[Provided material]
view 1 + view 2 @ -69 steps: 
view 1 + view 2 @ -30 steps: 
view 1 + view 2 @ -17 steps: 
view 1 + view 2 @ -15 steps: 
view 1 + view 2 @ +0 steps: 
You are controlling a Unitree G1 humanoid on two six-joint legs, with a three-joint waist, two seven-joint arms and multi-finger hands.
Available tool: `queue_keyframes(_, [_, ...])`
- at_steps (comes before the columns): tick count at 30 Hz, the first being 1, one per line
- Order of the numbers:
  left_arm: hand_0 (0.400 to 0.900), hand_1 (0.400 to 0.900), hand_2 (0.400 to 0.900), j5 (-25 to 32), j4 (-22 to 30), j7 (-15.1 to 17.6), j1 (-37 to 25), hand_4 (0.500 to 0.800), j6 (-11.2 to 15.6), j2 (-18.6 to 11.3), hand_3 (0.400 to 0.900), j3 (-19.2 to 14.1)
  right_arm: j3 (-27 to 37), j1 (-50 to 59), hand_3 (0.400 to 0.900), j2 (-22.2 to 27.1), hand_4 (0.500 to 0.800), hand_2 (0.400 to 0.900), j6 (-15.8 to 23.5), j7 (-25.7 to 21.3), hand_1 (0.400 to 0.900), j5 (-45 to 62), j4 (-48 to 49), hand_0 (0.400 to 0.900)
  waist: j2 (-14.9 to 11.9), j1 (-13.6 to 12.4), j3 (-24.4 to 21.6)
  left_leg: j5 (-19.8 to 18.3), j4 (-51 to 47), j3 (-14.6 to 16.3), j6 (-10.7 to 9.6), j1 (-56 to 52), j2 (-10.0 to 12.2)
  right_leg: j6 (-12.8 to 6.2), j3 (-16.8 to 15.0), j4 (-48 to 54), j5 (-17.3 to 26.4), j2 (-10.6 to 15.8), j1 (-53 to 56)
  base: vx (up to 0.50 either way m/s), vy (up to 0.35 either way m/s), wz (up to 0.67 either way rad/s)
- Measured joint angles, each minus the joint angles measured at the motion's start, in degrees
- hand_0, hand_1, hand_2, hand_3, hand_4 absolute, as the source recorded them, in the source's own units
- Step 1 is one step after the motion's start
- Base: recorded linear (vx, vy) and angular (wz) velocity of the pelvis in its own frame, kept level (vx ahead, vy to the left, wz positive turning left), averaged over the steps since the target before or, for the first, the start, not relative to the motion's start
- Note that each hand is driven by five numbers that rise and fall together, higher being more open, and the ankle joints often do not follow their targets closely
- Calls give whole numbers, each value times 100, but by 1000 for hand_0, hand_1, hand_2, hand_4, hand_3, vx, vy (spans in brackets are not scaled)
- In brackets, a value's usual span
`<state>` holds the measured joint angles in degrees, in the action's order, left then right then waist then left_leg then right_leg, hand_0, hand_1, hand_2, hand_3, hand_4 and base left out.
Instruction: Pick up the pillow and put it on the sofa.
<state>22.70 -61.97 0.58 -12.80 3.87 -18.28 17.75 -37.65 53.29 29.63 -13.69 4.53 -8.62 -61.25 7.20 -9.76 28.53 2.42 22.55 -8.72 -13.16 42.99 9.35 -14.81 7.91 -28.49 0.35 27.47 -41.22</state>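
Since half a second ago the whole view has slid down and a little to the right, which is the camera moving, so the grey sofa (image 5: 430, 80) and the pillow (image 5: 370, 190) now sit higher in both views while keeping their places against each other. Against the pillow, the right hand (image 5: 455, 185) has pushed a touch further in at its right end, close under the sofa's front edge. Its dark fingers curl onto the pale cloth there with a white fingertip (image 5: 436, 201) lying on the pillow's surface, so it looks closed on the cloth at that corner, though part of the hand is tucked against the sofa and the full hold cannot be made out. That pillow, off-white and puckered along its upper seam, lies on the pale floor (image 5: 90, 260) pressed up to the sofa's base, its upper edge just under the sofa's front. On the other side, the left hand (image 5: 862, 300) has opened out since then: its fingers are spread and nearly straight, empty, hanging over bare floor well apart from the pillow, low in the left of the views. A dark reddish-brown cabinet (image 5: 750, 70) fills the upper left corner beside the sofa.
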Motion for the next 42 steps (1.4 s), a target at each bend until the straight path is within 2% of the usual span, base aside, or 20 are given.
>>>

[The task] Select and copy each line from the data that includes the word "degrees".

[Response to this exercise]
- Measured joint angles, each minus the joint angles measured at the motion's start, in degrees
`<state>` holds the measured joint angles in degrees, in the action's order, left then right then waist then left_leg then right_leg, hand_0, hand_1, hand_2, hand_3, hand_4 and base left out.

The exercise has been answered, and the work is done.